Licenciement économique

Avant de licencier un salarié pour motif économique, l’employeur doit tenter de le reclasser sur un autre emploi dans l’entreprise ou dans les entreprises du groupe auquel l’entreprise appartient (c. trav. art. L. 1233-4).
Dans un arrêt jugé le 11 février 2015 par la Cour de cassation, une salariée employée par une mutuelle de santé avait été licenciée pour motif économique. Comme son employeur adhérait à une fédération nationale mutualiste, la salariée estimait qu’il aurait dû tenter de la reclasser au sein de cette fédération. Son employeur ne l’ayant pas fait, la salariée considérait que son licenciement était dépourvu de cause réelle sérieuse.

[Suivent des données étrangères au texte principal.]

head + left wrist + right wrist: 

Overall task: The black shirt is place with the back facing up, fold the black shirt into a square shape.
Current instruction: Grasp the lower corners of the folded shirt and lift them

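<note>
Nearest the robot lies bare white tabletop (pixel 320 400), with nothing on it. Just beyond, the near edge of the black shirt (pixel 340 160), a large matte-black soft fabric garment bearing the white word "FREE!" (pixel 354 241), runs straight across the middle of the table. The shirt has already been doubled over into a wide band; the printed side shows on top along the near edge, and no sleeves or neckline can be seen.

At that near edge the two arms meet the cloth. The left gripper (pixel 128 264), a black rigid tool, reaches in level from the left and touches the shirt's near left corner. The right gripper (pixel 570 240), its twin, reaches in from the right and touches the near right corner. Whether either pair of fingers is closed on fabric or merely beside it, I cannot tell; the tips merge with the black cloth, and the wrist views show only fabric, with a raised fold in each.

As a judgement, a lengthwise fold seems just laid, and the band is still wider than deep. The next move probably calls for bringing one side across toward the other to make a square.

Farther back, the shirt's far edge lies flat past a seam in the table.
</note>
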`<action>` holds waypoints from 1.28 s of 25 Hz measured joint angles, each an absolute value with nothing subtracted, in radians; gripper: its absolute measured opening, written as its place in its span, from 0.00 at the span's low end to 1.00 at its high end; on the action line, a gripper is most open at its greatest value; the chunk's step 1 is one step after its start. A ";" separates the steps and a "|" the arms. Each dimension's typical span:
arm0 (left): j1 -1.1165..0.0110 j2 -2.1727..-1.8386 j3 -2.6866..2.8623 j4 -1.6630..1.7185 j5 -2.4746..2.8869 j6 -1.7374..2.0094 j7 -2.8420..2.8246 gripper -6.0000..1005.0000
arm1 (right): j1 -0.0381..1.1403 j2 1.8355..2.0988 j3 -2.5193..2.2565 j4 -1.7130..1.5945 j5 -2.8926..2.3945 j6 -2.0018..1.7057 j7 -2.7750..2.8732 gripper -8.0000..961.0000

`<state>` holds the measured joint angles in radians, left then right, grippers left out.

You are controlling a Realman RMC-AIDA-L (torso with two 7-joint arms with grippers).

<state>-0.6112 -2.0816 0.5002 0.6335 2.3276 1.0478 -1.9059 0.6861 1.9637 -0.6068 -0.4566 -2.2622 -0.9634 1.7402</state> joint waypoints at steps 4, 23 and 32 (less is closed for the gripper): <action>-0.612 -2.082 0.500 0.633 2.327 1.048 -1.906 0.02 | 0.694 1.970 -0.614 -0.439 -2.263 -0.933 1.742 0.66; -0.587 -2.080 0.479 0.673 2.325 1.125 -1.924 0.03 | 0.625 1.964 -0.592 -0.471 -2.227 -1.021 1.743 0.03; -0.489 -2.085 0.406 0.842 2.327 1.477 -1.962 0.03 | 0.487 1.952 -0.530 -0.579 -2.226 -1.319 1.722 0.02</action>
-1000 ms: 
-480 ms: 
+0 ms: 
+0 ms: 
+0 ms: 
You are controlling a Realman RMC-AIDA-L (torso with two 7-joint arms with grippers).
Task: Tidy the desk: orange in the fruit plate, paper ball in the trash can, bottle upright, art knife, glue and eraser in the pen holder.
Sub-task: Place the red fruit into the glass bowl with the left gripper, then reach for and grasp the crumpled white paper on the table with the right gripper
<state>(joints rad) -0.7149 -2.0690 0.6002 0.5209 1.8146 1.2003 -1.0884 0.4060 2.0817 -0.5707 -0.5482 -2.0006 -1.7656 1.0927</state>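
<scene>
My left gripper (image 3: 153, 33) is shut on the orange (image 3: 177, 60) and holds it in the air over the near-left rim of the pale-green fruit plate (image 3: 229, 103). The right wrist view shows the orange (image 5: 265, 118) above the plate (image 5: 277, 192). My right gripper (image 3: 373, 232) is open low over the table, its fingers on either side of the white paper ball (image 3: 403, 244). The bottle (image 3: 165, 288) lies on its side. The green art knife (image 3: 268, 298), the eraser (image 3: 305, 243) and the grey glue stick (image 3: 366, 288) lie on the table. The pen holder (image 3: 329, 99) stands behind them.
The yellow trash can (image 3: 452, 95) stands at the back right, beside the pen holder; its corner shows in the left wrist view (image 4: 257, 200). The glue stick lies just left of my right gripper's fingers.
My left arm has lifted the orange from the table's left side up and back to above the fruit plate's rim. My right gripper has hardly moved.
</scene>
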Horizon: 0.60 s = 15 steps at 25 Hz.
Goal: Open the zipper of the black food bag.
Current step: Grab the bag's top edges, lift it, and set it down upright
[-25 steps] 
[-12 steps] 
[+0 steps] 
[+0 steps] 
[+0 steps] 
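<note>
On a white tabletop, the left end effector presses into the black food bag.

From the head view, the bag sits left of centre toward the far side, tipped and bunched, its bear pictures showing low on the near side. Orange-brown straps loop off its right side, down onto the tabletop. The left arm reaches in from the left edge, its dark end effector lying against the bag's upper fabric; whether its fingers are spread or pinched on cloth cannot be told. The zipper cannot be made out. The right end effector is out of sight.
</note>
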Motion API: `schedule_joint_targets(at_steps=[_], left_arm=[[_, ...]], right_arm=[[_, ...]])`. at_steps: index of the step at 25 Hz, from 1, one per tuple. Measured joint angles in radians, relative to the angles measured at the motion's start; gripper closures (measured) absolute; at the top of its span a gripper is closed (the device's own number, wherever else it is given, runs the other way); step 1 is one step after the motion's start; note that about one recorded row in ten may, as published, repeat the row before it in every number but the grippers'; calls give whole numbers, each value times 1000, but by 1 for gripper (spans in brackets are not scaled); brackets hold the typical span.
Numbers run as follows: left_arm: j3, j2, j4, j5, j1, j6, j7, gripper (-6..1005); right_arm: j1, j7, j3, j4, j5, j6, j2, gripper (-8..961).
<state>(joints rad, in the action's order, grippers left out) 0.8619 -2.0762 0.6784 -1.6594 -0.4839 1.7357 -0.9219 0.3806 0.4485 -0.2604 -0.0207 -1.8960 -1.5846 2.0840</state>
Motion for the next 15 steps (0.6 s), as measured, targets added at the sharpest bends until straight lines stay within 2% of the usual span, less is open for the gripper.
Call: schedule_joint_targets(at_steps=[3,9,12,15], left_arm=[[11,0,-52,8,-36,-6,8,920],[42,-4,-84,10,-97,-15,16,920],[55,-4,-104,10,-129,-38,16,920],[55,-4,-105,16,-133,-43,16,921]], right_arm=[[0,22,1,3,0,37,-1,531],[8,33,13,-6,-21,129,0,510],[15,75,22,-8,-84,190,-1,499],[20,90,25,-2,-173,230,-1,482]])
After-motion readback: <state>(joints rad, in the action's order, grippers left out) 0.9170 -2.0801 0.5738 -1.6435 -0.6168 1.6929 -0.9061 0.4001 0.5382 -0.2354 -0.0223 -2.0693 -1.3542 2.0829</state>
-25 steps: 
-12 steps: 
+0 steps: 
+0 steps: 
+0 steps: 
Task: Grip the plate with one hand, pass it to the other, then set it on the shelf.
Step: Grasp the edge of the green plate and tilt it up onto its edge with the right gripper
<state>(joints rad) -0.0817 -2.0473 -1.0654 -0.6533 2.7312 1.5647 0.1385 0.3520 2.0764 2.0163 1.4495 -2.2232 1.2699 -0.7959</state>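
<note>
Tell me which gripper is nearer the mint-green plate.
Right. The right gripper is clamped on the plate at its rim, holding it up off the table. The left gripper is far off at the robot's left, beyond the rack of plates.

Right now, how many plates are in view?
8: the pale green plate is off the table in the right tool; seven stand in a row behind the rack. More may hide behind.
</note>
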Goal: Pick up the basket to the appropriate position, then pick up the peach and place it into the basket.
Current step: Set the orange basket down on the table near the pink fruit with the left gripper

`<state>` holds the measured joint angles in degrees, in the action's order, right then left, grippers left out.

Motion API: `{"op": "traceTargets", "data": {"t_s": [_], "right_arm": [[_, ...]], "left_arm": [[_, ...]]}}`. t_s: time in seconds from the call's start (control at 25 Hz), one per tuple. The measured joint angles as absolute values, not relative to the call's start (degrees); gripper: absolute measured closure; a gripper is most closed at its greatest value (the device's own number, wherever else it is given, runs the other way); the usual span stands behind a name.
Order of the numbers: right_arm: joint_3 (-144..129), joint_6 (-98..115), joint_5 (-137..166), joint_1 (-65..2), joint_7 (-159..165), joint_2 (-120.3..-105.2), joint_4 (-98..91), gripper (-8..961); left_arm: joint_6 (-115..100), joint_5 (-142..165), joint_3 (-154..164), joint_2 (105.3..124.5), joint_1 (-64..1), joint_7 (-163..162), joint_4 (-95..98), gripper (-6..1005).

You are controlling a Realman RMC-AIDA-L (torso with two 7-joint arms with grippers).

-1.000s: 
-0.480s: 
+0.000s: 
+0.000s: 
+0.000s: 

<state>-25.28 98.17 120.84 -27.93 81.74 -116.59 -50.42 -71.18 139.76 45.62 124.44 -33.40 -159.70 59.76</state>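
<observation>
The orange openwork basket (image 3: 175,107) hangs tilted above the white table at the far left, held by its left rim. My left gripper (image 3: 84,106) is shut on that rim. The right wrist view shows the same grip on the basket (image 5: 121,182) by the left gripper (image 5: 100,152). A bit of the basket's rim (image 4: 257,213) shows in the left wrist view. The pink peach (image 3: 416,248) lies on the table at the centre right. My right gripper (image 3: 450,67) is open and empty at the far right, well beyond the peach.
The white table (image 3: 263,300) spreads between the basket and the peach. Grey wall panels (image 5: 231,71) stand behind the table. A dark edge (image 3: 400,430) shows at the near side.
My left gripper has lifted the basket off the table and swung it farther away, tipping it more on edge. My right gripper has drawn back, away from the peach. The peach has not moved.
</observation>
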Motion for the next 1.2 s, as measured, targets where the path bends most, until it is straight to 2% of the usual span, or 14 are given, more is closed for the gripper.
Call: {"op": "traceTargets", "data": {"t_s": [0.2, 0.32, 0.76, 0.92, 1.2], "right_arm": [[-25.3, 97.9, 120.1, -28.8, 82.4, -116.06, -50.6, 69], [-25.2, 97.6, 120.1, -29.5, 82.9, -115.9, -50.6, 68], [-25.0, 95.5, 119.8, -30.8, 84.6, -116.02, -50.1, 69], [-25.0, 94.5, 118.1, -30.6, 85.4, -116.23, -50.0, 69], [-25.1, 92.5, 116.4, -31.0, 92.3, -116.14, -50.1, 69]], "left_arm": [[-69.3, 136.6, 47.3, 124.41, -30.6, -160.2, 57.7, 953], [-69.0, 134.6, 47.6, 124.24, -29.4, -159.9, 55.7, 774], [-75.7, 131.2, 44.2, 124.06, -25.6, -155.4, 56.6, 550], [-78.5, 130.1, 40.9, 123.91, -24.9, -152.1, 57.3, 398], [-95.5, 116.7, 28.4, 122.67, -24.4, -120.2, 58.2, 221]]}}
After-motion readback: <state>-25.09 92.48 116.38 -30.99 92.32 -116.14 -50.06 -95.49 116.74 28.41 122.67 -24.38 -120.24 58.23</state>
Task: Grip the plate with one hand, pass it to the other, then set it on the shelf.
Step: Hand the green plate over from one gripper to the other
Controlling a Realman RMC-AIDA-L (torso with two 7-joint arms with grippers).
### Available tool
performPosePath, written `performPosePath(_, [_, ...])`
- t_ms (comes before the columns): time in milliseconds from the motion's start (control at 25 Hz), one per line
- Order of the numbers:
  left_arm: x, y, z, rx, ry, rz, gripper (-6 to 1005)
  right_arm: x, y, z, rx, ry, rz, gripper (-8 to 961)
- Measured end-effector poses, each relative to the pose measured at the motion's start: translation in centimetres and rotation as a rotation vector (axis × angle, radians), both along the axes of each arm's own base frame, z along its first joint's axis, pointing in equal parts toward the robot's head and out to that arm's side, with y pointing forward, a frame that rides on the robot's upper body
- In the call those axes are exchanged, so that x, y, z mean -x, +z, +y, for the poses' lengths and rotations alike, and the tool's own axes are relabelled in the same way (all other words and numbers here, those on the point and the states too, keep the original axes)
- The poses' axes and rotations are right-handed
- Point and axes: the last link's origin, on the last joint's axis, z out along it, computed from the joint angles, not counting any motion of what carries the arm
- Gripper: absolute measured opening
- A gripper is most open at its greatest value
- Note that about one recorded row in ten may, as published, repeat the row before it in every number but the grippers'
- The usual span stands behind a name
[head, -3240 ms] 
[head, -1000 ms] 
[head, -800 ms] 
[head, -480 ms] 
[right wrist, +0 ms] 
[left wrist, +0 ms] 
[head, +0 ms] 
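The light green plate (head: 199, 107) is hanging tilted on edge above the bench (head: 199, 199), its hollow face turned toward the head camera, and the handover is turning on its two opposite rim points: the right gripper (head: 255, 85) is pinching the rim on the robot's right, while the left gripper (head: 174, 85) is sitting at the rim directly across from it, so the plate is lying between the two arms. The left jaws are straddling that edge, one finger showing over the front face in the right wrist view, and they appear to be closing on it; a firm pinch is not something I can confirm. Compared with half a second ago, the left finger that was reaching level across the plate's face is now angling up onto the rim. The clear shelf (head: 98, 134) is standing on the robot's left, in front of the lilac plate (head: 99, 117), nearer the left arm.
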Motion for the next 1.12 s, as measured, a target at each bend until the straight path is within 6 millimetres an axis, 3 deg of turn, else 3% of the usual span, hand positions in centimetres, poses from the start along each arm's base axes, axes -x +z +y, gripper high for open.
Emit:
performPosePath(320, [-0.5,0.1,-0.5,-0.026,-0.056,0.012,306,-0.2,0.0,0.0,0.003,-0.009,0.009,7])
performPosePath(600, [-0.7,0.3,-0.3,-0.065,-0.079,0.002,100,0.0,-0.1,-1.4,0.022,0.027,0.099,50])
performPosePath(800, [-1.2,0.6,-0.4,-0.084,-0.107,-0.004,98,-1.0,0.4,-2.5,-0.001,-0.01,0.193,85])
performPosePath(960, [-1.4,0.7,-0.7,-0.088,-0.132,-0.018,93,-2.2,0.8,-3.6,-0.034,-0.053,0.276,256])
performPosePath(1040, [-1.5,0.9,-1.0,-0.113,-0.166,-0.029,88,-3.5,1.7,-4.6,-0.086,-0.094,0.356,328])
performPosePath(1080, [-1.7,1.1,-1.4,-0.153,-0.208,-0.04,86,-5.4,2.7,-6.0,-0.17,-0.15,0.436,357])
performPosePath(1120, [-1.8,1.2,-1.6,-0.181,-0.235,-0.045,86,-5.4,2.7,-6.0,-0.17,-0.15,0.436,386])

Une cour d’appel avait donné gain de cause à la salariée, en constatant que la fédération nationale mutualiste avait vocation à recueillir et diffuser les offres d’emplois disponibles au sein des mutuelles affiliées et que les permutations d’une mutuelle à une autre étaient possible.
Mais telle n’est pas la position de la Cour de cassation. Selon elle, l’adhésion d’une mutuelle à une fédération nationale n’entraîne pas en soi la constitution d’un groupe au sens des dispositions sur l’obligation de reclassement. Aussi, la cour d’appel aurait dû préciser en quoi les activités, l’organisation ou le lieu d’exploitation des différentes mutuelles adhérentes la fédération nationale mutualiste leur permettaient d’effectuer la permutation de tout ou partie du personnel.